The authors concluded that planning systemic treatment based on disease stage alone "appears to lead to worse outcomes," and that individualized treatment plans may be better informed by taking into account aggressive biological subtypes of small, node-negative breast cancers, as well as age at diagnosis (Clin. Breast Cancer. 2011 July 15 [doi: 10.1016/j.clbc.2011.05.002]).

While the findings of this retrospective, single-institution study validate the large body of evidence suggesting that younger patients with aggressive tumor subtypes have worse outcomes when not treated with adjuvant chemotherapy or trastuzumab (Herceptin), the authors do not recommend universal treatment of this patient population.

Rather, the results provide a strong argument for the inclusion of women with small tumors that have biologically aggressive traits in prospective clinical trials "to evaluate the extent of therapeutic benefits," they wrote. Further, patient age and disease subtype "should be considered when counseling patients about treatment interventions."

No Treatment Not Worse for Some

With the absolute benefits of treatment yet to be determined, investigators also are looking closely at the risks associated with skipping adjuvant treatment.

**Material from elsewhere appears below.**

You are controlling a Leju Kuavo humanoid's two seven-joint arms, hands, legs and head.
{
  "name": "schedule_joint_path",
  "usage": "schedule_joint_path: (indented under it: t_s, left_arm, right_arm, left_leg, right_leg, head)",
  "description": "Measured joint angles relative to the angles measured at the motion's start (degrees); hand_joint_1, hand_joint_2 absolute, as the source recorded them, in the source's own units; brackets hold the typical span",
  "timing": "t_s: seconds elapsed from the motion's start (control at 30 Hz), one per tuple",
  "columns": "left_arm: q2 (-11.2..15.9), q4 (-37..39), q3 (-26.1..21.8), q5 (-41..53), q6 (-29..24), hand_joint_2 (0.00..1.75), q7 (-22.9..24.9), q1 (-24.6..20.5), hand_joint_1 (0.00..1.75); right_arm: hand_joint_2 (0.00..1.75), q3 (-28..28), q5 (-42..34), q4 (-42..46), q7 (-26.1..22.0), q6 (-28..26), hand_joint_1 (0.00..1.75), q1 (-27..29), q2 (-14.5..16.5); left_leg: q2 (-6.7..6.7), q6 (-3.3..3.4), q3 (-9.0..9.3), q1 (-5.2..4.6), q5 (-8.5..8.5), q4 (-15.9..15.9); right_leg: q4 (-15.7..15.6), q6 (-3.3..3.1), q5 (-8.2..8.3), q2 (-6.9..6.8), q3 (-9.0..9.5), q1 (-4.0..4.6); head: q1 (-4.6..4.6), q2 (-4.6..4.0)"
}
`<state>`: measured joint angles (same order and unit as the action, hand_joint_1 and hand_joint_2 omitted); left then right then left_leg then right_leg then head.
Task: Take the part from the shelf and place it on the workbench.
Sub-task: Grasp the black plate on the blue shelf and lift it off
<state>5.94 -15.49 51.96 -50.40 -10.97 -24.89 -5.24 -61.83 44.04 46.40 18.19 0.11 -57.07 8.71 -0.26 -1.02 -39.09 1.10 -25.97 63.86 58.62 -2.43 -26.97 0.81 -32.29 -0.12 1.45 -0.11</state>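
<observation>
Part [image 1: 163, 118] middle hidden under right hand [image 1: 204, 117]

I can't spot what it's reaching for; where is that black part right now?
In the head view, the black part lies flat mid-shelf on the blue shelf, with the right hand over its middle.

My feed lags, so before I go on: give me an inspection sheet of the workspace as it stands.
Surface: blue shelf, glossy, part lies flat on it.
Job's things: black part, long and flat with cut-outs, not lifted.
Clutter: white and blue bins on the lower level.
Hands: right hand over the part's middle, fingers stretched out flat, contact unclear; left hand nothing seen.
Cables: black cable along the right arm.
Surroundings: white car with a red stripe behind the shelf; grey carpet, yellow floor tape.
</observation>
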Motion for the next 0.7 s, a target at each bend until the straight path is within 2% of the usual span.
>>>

The findings of an observational cohort study presented at the annual meeting of the American Society of Clinical Oncology (ASCO) suggest that women with early HER2 positive T1aN0M0 breast cancers can safely do so because of the low distant recurrence rate observed in this patient subgroup. A higher rate was observed in those with T1bN0M0, indicating that adjuvant systemic therapy may be more relevant in this patient population.

The study assessed outcomes among 237 women with HER2-positive T1a (116 patients) or T1b (121 patients) tumors diagnosed between 2000 and 2006, all of whom had negative nodes and no metastases. Most did not receive adjuvant chemotherapy or trastuzumab.

With a median duration of follow-up of 5.8 years, the rate of distant recurrence was 0.9% among patients with T1a tumors versus 5.8% among those with T1b, lead investigator Dr. Louis Fehrenbacher, an oncologist with Kaiser Permanente in Vallejo, Calif., reported in a poster presentation, analyzing data from the tumor registry of the Kaiser Permanente Clinical Care Program of Northern California.

Dr. Louis Fehrenbacher

The investigators chose distant recurrence-free survival as the main outcome measure, rather than the more commonly used disease-free survival rate, because they "did not want to include non-breast malignancies, contralateral malignancies, or deaths from any other cause," Dr. Fehrenbacher said. "That isn’t the real important factor in deciding to give intensive chemotherapy to these patients," he explained.

By tumor size, the rate of distant recurrence ranged from 0% to 5.8% for tumors measuring 0.1 cm to 0.9 cm, but it was 10.7% for the tumors measuring 1.0 cm. In other words, Dr. Fehrenbacher said, "the 1.0-cm tumors carried the burden of the distant recurrence risk."

Results for the actuarial distant recurrence-free interval showed a 5-year rate of 96.5% for the patients as a whole, with 99.1% and 94.0% in the T1a and T1b groups, respectively.

Overall, 25% of the study patients received chemotherapy and 8% received trastuzumab. "Most of these patients had only a smattering of chemotherapy or trastuzumab, and it didn't seem to affect outcome," Dr. Fehrenbacher commented, but he acknowledged that there may have been bias influencing who received chemotherapy. While 59% of the patients had tumors that were positive for estrogen receptors, there was little difference in recurrence rate according to estrogen receptor status, he said.

"The take-home message is, I think, the T1a’s have too low of a risk of distant invasive recurrence to justify chemotherapy or trastuzumab," Dr. Fehrenbacher said in an interview. "We need to specifically individualize the risk of the patient based on the size of their primary [tumor], because the T1a’s and T1b’s are quite different in our findings."